Moradora de Novo Hamburgo (RS), Janaína encontrou na internet uma médica em São Paulo especialista em FOP.
Após ser avaliada pela profissional, o diagnóstico se confirmou e desde então, Janaína é aposentada por invalidez e toma diversas precauções para não se machucar – já que qualquer lesão pode levar à calcificação da área atingida aumentando a limitação dos movimentos.
“Moro com minha mãe em um sítio e preciso de auxílio para tarefas diárias que não consigo fazer, como me trocar. Busco aproveitar o hoje, porque eu não sei como vai ser o dia de amanhã”, diz.
“É como se eu vivesse presa no meu corpo”.
A Fibrodisplasia Ossificante Progressiva é uma doença genética rara que atinge cerca de um a cada um milhão de pessoas no mundo. No Brasil, estima-se que há cerca de 100 pacientes com a doença.

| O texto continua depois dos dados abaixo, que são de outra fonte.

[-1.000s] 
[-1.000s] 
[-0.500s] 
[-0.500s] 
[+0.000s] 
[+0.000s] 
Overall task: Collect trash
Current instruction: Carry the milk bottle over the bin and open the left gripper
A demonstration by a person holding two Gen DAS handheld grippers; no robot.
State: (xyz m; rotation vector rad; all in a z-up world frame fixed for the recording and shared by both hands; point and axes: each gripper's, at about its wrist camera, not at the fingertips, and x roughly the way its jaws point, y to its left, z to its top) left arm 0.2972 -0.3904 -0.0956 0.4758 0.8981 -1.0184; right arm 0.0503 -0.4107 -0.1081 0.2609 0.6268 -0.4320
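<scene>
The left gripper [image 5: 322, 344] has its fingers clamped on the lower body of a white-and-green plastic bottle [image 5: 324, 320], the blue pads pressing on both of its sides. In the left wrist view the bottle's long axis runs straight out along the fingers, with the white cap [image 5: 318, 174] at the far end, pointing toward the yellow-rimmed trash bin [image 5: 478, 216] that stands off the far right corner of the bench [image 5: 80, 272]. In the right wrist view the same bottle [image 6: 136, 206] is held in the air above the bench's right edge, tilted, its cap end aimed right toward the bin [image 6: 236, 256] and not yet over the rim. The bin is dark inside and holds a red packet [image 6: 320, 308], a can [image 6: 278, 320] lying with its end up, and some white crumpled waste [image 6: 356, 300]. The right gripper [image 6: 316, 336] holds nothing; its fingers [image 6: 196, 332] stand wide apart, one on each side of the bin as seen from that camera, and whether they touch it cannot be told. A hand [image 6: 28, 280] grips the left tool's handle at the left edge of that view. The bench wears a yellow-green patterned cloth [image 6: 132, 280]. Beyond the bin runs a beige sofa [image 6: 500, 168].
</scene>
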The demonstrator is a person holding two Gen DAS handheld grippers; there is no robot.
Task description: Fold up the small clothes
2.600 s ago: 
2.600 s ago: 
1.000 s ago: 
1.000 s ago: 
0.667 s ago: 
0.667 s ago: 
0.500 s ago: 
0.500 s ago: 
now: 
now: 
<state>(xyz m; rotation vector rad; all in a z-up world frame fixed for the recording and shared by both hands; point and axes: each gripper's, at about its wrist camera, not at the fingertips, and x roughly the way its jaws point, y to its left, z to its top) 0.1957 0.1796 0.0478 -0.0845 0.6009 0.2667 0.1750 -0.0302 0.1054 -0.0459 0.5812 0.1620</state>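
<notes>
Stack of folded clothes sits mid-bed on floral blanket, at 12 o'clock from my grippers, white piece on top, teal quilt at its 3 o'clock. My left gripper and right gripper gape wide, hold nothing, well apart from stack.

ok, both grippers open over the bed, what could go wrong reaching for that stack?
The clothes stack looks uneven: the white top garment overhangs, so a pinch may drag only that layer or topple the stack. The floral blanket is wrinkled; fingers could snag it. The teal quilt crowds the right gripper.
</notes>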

A FOP se origina por uma alteração no gene ALK2/ACVR1, que faz com que qualquer tipo de trauma, por menor que seja, gere processos inflamatórios nos músculos ou tendões, causando a morte da fibra fazendo com que um osso surja na região.

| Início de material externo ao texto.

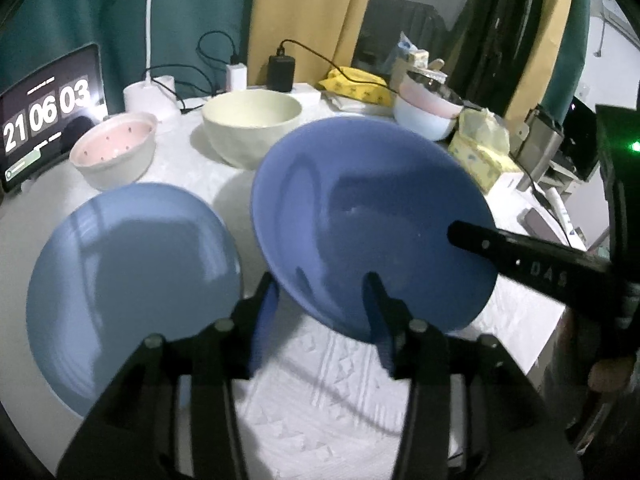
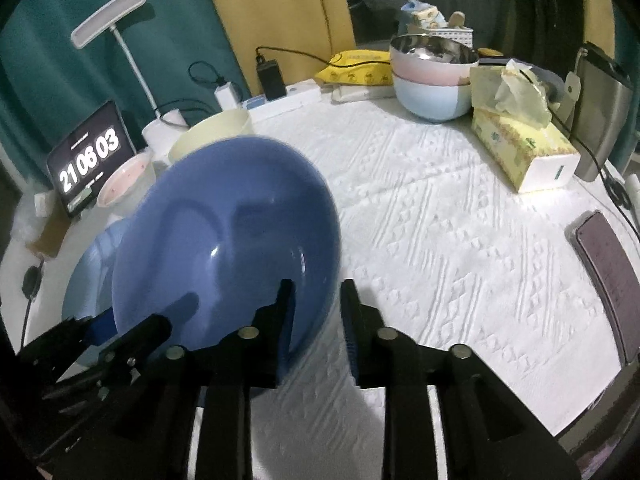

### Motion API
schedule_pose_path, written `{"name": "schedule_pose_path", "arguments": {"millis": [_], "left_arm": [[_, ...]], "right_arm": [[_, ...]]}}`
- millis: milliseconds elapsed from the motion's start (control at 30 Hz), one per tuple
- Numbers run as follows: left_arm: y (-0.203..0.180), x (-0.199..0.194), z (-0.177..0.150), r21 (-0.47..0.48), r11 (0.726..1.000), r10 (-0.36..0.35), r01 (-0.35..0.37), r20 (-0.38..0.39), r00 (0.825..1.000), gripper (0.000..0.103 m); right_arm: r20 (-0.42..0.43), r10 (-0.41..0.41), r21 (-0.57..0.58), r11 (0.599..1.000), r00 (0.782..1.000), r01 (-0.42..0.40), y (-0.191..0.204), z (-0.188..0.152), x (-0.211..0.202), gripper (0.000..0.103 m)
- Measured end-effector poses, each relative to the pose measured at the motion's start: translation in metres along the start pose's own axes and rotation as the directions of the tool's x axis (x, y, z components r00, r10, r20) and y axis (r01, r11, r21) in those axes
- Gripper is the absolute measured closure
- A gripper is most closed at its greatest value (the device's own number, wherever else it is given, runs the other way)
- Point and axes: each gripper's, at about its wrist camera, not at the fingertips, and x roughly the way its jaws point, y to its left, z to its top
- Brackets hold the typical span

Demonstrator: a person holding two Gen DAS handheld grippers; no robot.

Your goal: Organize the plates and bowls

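A round table under a white cloth (image 2: 440,220), quilted in raised diamond and chevron bands, fills both views. Behind it hang a teal curtain (image 2: 60,20) and a mustard curtain (image 2: 272,8), both matte.

The dark blue plate (image 1: 360,208), glossy, round and shallow, is tilted above the cloth, its outline blurred. Its lower left edge overlaps the light blue plate (image 1: 132,272), equally smooth, which lies flat near the table's left edge.

The left gripper (image 1: 319,284) stands with its black fingers spread well wider than the dark plate's near rim, which passes between them. The right gripper (image 2: 318,288) straddles the rim on the plate's right side: one blue ribbed pad lies against the plate's inner face, the other looks just clear of the edge, so neither seems clamped.

Behind the plates sit a matte cream bowl (image 1: 250,128) and, to its left, a grey bowl with a dotted pink lining (image 1: 114,152). At the far side, a steel-lined pink bowl is nested in a pale blue one (image 2: 432,80).

A yellow tissue box (image 2: 520,152) stands just right of them, a tablet clock (image 1: 44,112) at the left, and a dark phone (image 2: 608,272) lies flat at the right edge.
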Motion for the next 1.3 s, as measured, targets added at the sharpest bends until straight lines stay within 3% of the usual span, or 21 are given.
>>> {"name": "schedule_pose_path", "arguments": {"millis": [700,967,1300], "left_arm": [[0.034,-0.035,0.040,-0.026,0.997,0.072,-0.070,0.141,0.987,0.057],[0.052,-0.041,0.077,-0.021,0.991,0.134,-0.132,0.197,0.971,0.057],[0.073,-0.035,0.115,-0.036,0.991,0.133,-0.129,0.206,0.969,0.057]], "right_arm": [[0.098,-0.044,-0.077,0.996,0.994,0.052,0.010,0.046,-0.017,0.073],[0.123,0.041,-0.123,0.992,0.992,-0.025,0.027,0.080,-0.020,0.073],[0.156,0.076,-0.195,0.980,0.985,-0.045,0.054,0.118,-0.020,0.072]]}}
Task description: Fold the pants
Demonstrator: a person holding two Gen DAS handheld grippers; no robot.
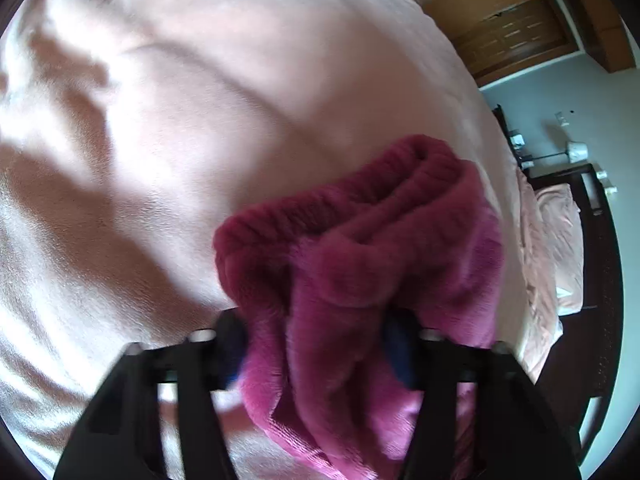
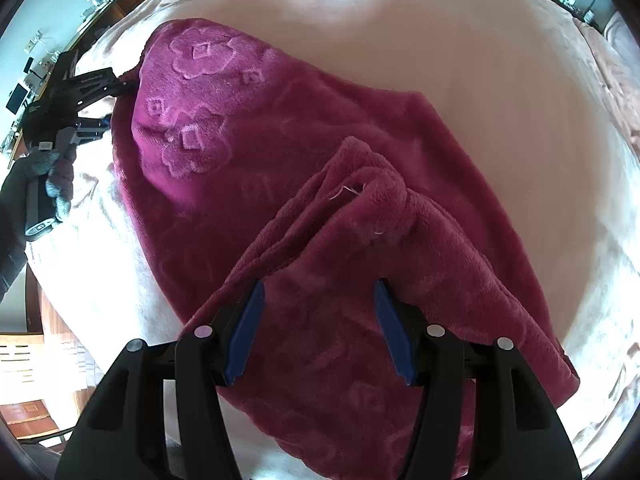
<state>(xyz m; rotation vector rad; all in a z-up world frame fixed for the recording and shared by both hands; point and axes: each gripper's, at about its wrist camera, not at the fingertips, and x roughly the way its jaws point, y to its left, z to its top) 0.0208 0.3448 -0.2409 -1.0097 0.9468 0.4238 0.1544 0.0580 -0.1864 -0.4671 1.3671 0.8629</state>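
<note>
The magenta fleece pants [image 2: 280,152] with an embossed flower pattern lie spread on the pink bed. In the left wrist view a bunched part of the pants with the ribbed waistband [image 1: 360,216] fills my left gripper [image 1: 316,344], which is shut on it and lifted above the bed. That gripper also shows far left in the right wrist view [image 2: 100,88], pinching the pants' far edge. My right gripper [image 2: 320,320] is open, its blue pads either side of a raised fold of the pants [image 2: 360,200], close above the fabric.
A pink fleece blanket [image 1: 180,120] covers the bed. A dark bed frame [image 1: 600,280] and a wooden wardrobe [image 1: 516,32] are at the right in the left wrist view. A cluttered desk [image 2: 36,80] stands at far left in the right wrist view.
</note>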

“Os músculos, tendões e articulações vão enrijecendo e o corpo deixa de ter movimento. Qualquer batida no corpo, machucado, injeção ou vacina pode fazer com que calcifique a área atingida fazendo com que o paciente fique cada vez mais debilitado”, explica Diogo Domiciano, reumatologista do Hospital das Clínicas da USP e integrante dos Núcleos Avançados de Reumatologia e de Saúde Óssea do Hospital Sírio-Libanês.
A FOP não tem cura nem tratamento específico, o que se faz é apenas amenizar as dores e inflamações provocadas por ela.
A médica Patrícia Delai, especialista em FOP e membro do Conselho Clínico Internacional sobre a doença, explica que o diagnóstico precoce é essencial para a qualidade de vida do paciente.
Uma característica presente em 98% dos pacientes com a doença genética é uma malformação nos pés, o que deve ser o primeiro sinal de alerta para os médicos e pais.
“Os bebês com FOP nascem com o dedão do pé menor que os demais e virado para dentro. Esse é o primeiro sinal de alerta de que aquele paciente precisa ser acompanhado. Porém, como é uma doença muito rara, acaba passando despercebido esse sinal”, diz Delai.
Em caso de suspeita da doença, é preciso suspender todos os procedimentos cirúrgicos, injeções e vacinas intramusculares daquele paciente, já que qualquer trauma no músculo pode desencadear a formação de um novo osso, e consequentemente, gerar a perda de movimento na região.
“Os exames de imagem como raio x e tomografia ajudam a confirmar a FOP, assim como o exame genético”, acrescenta a médica.
A doença pode atingir todas as áreas do corpo, inclusive a mandíbula, fazendo com que o paciente tenha dificuldade de se alimentar.
“Temos casos em que a mandíbula do paciente se calcificou com dois milímetros de abertura dificultando a alimentação e a fala. Nesses casos, os pacientes passam a se alimentar através de sonda”, diz Domiciano.
“É uma doença extremamente incapacitante e deixa muitos pacientes acamados”, acrescenta o médico.
Atualmente o Projeto de Lei 5.090/20, que está em tramitação, busca tornar obrigatório o exame clínico para identificar a FOP em recém-nascidos, na triagem neonatal da rede pública e privada.
O objetivo é que os médicos tenham conhecimento sobre a doença e caso haja má formação nos dedos dos pés dos recém-nascidos, isso seja acrescentado no protocolo de exames, fazendo com que o bebê seja encaminhado para exames específicos logo após o nascimento.